* [Task prompt]: For this exercise, copy out each line of the material below that includes "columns".
====
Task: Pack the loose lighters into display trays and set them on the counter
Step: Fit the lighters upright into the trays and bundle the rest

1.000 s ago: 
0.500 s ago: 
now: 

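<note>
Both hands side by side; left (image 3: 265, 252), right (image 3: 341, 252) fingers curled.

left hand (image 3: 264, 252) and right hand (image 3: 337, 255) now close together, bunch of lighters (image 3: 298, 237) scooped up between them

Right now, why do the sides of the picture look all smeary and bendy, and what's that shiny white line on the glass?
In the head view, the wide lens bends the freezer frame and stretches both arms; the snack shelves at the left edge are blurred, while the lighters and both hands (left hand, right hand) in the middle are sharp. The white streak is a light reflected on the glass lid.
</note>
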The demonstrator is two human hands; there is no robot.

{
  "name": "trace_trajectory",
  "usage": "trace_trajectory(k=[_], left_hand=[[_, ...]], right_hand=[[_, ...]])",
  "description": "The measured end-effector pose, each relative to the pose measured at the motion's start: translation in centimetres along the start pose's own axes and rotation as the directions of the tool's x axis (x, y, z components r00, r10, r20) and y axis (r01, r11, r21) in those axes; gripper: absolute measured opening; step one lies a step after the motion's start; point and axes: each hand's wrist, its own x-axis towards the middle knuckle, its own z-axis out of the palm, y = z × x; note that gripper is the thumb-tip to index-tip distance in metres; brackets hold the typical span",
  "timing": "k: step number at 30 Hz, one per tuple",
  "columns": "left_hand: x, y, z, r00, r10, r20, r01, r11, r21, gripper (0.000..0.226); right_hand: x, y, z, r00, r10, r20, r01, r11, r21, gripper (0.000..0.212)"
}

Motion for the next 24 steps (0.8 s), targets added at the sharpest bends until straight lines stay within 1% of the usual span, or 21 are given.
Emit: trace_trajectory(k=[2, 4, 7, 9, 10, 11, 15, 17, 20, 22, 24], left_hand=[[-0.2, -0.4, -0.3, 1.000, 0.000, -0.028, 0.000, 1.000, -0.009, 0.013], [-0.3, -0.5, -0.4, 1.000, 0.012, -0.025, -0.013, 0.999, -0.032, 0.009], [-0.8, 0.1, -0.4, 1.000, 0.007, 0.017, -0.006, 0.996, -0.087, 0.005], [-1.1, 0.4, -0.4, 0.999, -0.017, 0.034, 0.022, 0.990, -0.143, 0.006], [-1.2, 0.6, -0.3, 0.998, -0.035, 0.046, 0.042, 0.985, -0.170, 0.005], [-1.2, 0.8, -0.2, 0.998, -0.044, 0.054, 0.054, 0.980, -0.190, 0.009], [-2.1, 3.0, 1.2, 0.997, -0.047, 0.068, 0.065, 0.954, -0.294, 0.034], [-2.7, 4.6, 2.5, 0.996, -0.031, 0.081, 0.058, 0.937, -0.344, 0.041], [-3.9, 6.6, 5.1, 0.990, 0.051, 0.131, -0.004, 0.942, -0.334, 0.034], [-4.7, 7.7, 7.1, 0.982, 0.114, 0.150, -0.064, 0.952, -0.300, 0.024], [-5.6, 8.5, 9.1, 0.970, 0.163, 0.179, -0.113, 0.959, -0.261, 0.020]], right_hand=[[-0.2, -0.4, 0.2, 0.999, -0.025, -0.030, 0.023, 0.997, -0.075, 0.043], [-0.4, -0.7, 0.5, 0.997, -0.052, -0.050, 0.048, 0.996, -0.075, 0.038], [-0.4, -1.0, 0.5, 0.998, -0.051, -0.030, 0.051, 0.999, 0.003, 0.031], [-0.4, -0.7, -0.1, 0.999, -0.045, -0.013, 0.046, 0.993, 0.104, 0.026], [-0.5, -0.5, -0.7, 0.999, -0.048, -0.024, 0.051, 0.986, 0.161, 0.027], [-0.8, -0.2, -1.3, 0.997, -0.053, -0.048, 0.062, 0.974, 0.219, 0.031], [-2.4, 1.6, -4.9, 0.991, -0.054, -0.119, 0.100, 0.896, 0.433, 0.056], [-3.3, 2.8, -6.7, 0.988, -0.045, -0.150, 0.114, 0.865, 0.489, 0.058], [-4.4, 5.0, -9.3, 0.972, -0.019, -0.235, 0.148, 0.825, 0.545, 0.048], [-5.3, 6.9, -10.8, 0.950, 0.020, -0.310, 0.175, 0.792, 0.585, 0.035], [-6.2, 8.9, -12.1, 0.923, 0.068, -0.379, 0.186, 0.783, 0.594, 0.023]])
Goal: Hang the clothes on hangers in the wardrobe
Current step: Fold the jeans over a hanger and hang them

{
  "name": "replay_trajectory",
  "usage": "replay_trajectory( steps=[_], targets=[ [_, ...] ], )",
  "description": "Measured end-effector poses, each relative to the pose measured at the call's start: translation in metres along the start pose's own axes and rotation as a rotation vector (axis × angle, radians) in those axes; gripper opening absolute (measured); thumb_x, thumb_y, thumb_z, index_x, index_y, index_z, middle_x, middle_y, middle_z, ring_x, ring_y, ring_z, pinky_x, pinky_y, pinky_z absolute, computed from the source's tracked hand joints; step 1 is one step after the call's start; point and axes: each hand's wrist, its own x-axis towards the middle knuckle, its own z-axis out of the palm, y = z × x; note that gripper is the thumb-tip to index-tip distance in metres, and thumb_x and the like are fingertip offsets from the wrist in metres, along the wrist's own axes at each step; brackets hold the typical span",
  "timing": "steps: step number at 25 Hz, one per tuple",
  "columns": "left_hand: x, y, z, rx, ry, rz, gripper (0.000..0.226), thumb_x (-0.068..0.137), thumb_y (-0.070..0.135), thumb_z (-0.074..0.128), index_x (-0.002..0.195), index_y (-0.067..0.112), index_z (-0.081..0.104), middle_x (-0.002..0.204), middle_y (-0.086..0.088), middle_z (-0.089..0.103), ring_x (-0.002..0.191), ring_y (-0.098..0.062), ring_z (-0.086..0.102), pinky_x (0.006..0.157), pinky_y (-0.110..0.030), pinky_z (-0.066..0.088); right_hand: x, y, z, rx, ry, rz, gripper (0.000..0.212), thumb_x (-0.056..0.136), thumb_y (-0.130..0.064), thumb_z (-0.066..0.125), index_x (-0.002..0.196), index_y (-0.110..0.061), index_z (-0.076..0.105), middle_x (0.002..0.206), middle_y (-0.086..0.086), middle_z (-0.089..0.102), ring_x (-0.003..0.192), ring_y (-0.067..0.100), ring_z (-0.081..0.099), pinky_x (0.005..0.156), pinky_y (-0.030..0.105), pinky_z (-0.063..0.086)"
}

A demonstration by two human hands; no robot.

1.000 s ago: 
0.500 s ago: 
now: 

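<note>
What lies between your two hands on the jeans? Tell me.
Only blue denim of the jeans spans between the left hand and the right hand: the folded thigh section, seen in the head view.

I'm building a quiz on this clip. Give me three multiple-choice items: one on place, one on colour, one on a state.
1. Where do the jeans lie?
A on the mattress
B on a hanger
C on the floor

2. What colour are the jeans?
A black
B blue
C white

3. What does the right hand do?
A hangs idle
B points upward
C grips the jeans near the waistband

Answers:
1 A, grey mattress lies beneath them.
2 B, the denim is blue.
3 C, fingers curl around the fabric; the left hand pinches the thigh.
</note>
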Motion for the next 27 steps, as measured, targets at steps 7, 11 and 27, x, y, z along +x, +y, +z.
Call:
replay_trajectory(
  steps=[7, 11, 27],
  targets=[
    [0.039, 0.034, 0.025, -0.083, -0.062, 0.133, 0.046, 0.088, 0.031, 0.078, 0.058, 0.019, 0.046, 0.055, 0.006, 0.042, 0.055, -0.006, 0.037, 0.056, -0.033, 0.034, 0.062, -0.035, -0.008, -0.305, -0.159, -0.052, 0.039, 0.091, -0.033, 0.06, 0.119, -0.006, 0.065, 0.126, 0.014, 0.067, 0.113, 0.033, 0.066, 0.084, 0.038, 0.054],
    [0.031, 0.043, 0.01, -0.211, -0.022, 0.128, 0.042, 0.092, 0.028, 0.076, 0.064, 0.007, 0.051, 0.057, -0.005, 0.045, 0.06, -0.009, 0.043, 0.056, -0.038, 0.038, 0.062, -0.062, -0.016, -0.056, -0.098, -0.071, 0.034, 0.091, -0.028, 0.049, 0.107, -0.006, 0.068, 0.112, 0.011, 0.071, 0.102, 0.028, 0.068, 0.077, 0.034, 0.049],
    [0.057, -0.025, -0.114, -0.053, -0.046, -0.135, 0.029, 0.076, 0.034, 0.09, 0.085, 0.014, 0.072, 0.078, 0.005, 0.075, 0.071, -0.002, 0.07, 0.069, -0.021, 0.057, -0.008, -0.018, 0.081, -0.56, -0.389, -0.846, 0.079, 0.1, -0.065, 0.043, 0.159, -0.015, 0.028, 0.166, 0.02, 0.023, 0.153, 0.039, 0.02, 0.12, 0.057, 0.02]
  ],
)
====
* [Output for this task]:
  "columns": "left_hand: x, y, z, r00, r10, r20, r01, r11, r21, gripper (0.000..0.226); right_hand: x, y, z, r00, r10, r20, r01, r11, r21, gripper (0.000..0.212)"
  "columns": "left_hand: x, y, z, rx, ry, rz, gripper (0.000..0.226), thumb_x (-0.068..0.137), thumb_y (-0.070..0.135), thumb_z (-0.074..0.128), index_x (-0.002..0.195), index_y (-0.067..0.112), index_z (-0.081..0.104), middle_x (-0.002..0.204), middle_y (-0.086..0.088), middle_z (-0.089..0.103), ring_x (-0.002..0.191), ring_y (-0.098..0.062), ring_z (-0.086..0.102), pinky_x (0.006..0.157), pinky_y (-0.110..0.030), pinky_z (-0.066..0.088); right_hand: x, y, z, rx, ry, rz, gripper (0.000..0.212), thumb_x (-0.056..0.136), thumb_y (-0.130..0.064), thumb_z (-0.066..0.125), index_x (-0.002..0.196), index_y (-0.110..0.061), index_z (-0.076..0.105), middle_x (0.002..0.206), middle_y (-0.086..0.086), middle_z (-0.089..0.102), ring_x (-0.003..0.192), ring_y (-0.067..0.100), ring_z (-0.081..0.099), pinky_x (0.005..0.156), pinky_y (-0.030..0.105), pinky_z (-0.063..0.086)"

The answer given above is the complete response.